In virtu' della delegazione di poteri conferita al Governo del Re con la legge 3 dicembre 1922, n. 1601;

Veduta la legge comunale e provinciale, testo unico 4 febbraio 1915, n. 148;

Udito il Consiglio dei Ministri;

Sulla proposta del Nostro Ministro Segretario di Stato per gli affari dell'interno, Presidente del Consiglio dei Ministri;

Abbiamo decretato e decretiamo:

I comuni di Piacenza, San Lazzaro Alberoni, Sant'Antonio Trebbia e Mortizza, sono riuniti nell'unico comune di Piacenza.

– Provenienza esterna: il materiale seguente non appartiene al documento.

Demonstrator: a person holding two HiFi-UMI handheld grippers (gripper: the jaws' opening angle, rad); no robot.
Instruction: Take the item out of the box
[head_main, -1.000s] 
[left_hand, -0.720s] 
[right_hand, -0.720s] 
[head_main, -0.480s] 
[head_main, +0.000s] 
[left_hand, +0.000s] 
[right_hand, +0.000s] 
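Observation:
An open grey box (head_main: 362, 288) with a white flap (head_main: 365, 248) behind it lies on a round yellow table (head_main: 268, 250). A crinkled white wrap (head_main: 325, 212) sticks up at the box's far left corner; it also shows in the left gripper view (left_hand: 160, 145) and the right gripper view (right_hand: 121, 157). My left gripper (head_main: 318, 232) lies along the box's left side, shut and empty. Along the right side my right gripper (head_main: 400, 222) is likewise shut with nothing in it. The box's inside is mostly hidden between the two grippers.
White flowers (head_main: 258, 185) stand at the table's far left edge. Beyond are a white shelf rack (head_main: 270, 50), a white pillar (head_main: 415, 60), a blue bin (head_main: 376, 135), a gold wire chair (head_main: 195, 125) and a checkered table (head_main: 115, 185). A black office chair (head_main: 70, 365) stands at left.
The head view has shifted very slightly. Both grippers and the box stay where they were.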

Entro il 31 agosto anno corrente i Consigli comunali stabiliranno di comune accordo le condizioni dell'unione, ai sensi ed agli effetti dell'art. 118 della legge comunale e provinciale, testo unico 4 febbraio 1915, n. 148. In difetto di dette deliberazioni od in caso di dissenso, si provvedera' con decreto del Ministro dell'interno, sentiti la Giunta provinciale amministrativa ed il Consiglio di Stato.

Ordiniamo che il presente decreto, munito del sigillo dello Stato, sia inserto nella raccolta ufficiale delle leggi e dei decreti del Regno d'Italia, mandando a chiunque spetti di osservarlo e di farlo osservare.

Dato a Roma, addi' 8 luglio 1923.

VITTORIO EMANUELE.

Mussolini.

Visto, Il Guardasigilli: Oviglio.

Registrato alla Corte dei conti, addi' 11 agosto 1923.

Atti del Governo, registro 215, foglio 116. - Gisci.